Por suerte nadie tuvo el mal gusto de repreguntar, que al fin y al cabo nadie estaba allí para eso; y por otra parte estos obamalabarismos son bastante más sustanciosos que lo que recibimos de los políticos burgueses de turno. Pero de todos modos me gustaría saber qué país manda tropas al otro lado del planeta "para proteger a sus ciudadanos". En última instancia me parece que este razonamiento suena mucho más creíble en boca de quien pelea una guerra en su propio país contra un invasor extranjero.
Y no es que yo tenga ni una mínima simpatía por los talibanes, esos atrasados cabezas de trapo armados por la CIA que ahora decidieron volverse una piedra en el zapato yanqui; sólo constato que ellos podrían –y con mucho más fundamento– repetir el argumento del americano, sobre todo si se tiene en cuenta que el gobierno afgano –una entelequia palaciega, violenta y corrupta que sólo existe gracias a varios ejércitos de ocupación– debe mantener golpeados y encarcelados a más de cuatro.
La violencia violenta
Quedémonos entonces con el concepto: la violencia es a veces necesaria, y puede estar moralmente justificada... lo cual no deja de confundirme ¿No era que la violencia es mala venga de donde venga? Ni bien alguien alza la voz para defender el derecho a la resistencia de los más pobres aunque sea a pedradas, es inmediatamente tachado de sanguinario y acerbo extremista. Estrellas de la literatura drugstore y mandarines de la filosofía correcta se encargan de las indispensables impugnaciones, con amplia cobertura de los medios. Cuento en este menesteroso blog un sinnúmero de intervenciones de este tipo.

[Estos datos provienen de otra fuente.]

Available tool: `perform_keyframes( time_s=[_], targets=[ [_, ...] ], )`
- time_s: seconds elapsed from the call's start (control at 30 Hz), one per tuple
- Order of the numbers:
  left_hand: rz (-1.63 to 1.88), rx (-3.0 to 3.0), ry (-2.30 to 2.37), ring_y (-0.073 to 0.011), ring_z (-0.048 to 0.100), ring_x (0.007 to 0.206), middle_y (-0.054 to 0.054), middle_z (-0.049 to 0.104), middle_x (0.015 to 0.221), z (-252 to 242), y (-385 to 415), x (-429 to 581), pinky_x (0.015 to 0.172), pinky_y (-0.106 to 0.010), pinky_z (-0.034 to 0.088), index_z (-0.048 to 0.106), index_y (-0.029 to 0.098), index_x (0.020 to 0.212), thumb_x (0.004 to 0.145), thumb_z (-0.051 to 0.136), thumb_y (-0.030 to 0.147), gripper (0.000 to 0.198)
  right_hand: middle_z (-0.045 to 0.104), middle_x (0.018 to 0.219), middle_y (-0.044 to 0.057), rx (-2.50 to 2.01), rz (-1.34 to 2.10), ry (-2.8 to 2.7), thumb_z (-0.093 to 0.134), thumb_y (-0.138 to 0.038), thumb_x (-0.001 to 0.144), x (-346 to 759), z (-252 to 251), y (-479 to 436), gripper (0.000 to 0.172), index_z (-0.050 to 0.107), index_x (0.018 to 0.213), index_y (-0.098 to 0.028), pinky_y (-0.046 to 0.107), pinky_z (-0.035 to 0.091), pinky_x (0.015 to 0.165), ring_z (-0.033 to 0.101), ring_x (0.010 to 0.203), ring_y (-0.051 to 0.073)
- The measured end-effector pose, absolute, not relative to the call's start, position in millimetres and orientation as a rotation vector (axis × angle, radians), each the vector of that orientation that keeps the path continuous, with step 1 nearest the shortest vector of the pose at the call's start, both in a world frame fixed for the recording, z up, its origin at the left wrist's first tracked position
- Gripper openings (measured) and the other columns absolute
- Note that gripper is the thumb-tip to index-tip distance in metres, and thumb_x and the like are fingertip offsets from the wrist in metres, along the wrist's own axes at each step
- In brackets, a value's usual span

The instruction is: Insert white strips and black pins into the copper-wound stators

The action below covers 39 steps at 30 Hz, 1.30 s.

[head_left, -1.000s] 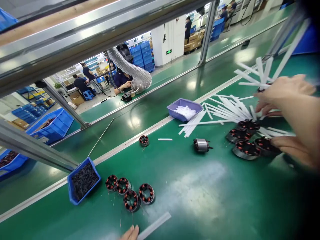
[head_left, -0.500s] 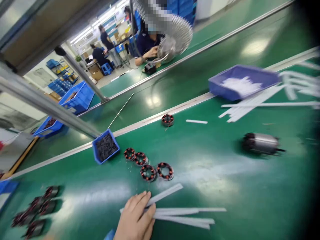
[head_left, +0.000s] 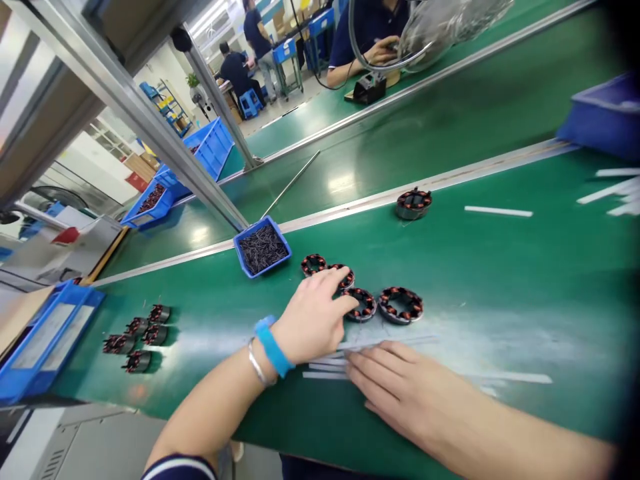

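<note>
My left hand (head_left: 316,310), with a blue band at the wrist, reaches onto a row of ring-shaped motor stators (head_left: 400,304) wound with copper coils; its fingers are spread and touch the middle ones. My right hand (head_left: 400,387) lies flat and open on several long white strips (head_left: 510,377) on the green belt, just in front of the stators. A single stator (head_left: 413,203) sits apart near the belt's far rail, with one white strip (head_left: 498,211) to its right.
A small blue bin of dark pins (head_left: 263,248) stands left of the stators. More stators (head_left: 135,337) lie at the left, by a blue tray (head_left: 45,347). A blue bin (head_left: 607,117) sits far right. Metal frame posts (head_left: 150,127) rise on the left. People work beyond.
The view swung left and down. My left hand moved from the white strips up onto the stator row. My right hand came in and now lies on the strips.
</note>
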<state>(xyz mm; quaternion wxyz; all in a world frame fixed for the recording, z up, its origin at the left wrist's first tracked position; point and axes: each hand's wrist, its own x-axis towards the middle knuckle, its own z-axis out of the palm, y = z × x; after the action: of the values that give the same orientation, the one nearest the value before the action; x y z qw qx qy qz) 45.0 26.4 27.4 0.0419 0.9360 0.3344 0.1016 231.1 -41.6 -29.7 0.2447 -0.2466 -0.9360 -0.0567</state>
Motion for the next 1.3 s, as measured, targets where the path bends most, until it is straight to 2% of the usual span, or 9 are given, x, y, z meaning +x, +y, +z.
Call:
perform_keyframes(
  time_s=[0.1,0.2,0.33,0.5,0.63,0.77,0.9,1.2,1.3],
  targets=[
    [0.124,2.907,0.985,-0.0384,0.036,0.136,-0.023,0.044,0.144,19.5,39.4,53.7,0.109,-0.058,0.030,0.069,0.012,0.089,0.078,0.058,0.014,0.015,0.071,0.102,0.015,-0.663,-0.304,-2.540,0.056,-0.021,0.073,207.8,-43.9,-46.7,0.033,0.070,0.101,-0.010,0.040,0.046,0.075,0.059,0.089,0.027],
    [0.321,2.771,1.042,-0.0397,0.032,0.138,-0.021,0.044,0.144,16.7,34.9,47.4,0.110,-0.064,0.022,0.069,0.015,0.085,0.078,0.065,0.020,0.009,0.071,0.092,0.013,-0.666,-0.364,-2.561,0.055,-0.017,0.071,206.3,-46.0,-45.6,0.027,0.071,0.093,-0.012,0.037,0.045,0.066,0.058,0.079,0.025],
    [0.938,2.199,1.151,-0.0331,0.045,0.130,-0.021,0.045,0.144,23.4,20.9,20.5,0.107,-0.051,0.035,0.066,0.015,0.085,0.078,0.069,0.029,0.016,0.070,0.083,0.011,-0.685,-0.335,-2.491,0.050,-0.010,0.074,207.6,-38.3,-45.6,0.029,0.071,0.094,-0.011,0.034,0.043,0.064,0.057,0.072,0.022],
    [1.454,1.591,1.247,-0.0229,0.056,0.116,-0.014,0.057,0.131,15.1,21.0,-8.7,0.097,-0.034,0.044,0.067,0.017,0.095,0.084,0.064,0.031,0.018,0.067,0.113,0.017,-0.799,-0.311,-2.433,0.048,-0.017,0.087,181.2,-14.6,-10.0,0.032,0.067,0.109,-0.008,0.038,0.044,0.077,0.057,0.099,0.027],
    [1.696,1.421,1.297,-0.0205,0.059,0.110,-0.010,0.063,0.122,-6.0,27.3,-21.8,0.093,-0.029,0.047,0.069,0.017,0.100,0.081,0.068,0.036,0.026,0.049,0.143,0.018,-1.177,-0.269,-2.537,0.048,-0.026,0.090,156.8,-4.8,44.4,0.043,0.057,0.131,-0.013,0.054,0.039,0.093,0.043,0.127,0.036],
    [1.660,1.421,1.323,-0.0194,0.059,0.107,-0.010,0.063,0.121,-16.1,22.3,-26.6,0.090,-0.027,0.048,0.070,0.017,0.099,0.080,0.069,0.035,0.025,0.047,0.146,0.012,-1.249,-0.294,-2.607,0.045,-0.014,0.088,170.0,-17.1,70.8,0.042,0.061,0.126,-0.021,0.053,0.041,0.093,0.040,0.132,0.032],
    [1.614,1.428,1.263,-0.0181,0.060,0.104,-0.009,0.063,0.118,-16.4,13.2,-21.7,0.088,-0.025,0.048,0.071,0.017,0.094,0.080,0.070,0.033,0.021,0.043,0.148,0.018,-1.385,-0.343,-2.571,0.042,-0.010,0.088,218.7,-28.6,78.6,0.044,0.058,0.129,-0.016,0.054,0.043,0.089,0.039,0.133,0.035],
    [1.378,0.917,1.051,-0.0152,0.064,0.079,-0.001,0.068,0.087,0.5,2.0,-0.4,0.070,-0.028,0.054,0.059,0.017,0.086,0.066,0.081,0.040,0.037,0.048,0.138,0.025,-1.290,-0.293,-2.359,0.038,-0.034,0.098,286.9,-10.6,82.6,0.045,0.054,0.129,-0.007,0.054,0.038,0.095,0.046,0.127,0.036],
    [1.277,0.739,1.000,-0.0186,0.069,0.075,-0.002,0.069,0.087,6.3,0.3,1.6,0.065,-0.029,0.054,0.051,0.019,0.095,0.061,0.082,0.044,0.052,0.062,0.117,0.017,-0.972,0.025,-2.383,0.050,-0.037,0.092,248.6,2.1,38.1,0.031,0.063,0.110,-0.015,0.044,0.047,0.088,0.057,0.109,0.028]
  ],
)
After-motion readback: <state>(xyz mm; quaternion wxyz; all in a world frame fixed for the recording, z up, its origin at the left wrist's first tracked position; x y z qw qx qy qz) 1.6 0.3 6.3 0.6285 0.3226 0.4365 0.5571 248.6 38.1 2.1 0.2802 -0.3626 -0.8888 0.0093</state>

Es necesaria pues una pequeña aclaración: la violencia está moralmente justificada cuando la practican profesionales: ejército, policía, agencias de seguridad privada, mercenarios o incluso patovicas de discoteca. Y más importante, cuando la sufren los previsibles: pobres, descontentos y gentes que viven en lugares desangelados como África, Palestina o Fuerte Apache.
En cambio la violencia en manos de desharrapados se vuelve fea, inelegante, poco seria. Es una violencia inmoral, injustificada, inesperada sobre todo. En definitiva: una violencia violenta.